ABOUT THIS EXERCISE
Set down exactly the lines below between the line holding "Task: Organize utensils" and the line holding "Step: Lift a", inclusive; no other line belongs in the answer.

DATA PROVIDED
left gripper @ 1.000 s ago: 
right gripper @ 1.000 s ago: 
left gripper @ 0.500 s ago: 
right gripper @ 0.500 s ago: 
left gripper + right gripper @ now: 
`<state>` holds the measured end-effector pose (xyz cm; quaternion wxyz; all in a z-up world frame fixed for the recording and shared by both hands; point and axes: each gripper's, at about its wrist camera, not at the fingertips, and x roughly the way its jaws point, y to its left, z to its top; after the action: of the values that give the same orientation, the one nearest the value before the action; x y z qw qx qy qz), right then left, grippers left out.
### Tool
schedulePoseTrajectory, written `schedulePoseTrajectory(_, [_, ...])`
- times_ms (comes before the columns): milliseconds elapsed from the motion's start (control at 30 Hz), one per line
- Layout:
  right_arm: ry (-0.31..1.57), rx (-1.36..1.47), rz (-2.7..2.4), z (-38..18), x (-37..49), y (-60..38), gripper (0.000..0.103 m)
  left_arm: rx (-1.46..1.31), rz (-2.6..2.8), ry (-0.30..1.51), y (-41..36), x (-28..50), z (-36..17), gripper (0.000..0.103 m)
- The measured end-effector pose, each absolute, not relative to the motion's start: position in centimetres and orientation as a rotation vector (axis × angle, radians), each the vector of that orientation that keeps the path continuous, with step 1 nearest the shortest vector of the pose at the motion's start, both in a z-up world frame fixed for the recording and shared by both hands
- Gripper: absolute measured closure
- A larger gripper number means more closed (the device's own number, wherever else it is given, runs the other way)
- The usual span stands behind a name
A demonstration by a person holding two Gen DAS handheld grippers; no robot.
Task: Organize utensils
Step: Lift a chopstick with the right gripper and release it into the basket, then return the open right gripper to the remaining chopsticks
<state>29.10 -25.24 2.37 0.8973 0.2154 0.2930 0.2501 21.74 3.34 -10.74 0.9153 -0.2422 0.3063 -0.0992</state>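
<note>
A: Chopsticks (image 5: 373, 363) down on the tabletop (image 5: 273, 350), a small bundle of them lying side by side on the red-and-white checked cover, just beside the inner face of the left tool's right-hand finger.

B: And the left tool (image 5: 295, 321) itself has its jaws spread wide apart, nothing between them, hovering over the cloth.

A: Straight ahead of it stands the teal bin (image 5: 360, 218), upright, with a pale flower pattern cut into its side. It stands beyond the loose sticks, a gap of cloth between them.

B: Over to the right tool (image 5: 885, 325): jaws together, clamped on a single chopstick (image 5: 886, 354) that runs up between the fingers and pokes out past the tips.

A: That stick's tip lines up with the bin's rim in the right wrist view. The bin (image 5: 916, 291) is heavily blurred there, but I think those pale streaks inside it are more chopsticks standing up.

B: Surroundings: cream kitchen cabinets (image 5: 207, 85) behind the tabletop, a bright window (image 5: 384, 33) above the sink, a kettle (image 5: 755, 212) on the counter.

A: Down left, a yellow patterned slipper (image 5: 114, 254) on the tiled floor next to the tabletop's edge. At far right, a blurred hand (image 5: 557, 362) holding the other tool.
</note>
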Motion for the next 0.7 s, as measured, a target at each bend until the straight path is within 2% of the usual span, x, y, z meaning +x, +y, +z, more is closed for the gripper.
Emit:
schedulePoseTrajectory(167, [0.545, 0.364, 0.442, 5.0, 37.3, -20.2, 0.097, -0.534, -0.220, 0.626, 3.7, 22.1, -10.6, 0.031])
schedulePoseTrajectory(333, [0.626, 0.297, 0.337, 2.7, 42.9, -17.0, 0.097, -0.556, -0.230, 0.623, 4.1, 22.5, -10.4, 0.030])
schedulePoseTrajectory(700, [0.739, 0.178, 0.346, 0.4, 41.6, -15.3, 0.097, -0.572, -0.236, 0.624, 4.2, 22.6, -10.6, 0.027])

OUTPUT BELOW
Task: Organize utensils
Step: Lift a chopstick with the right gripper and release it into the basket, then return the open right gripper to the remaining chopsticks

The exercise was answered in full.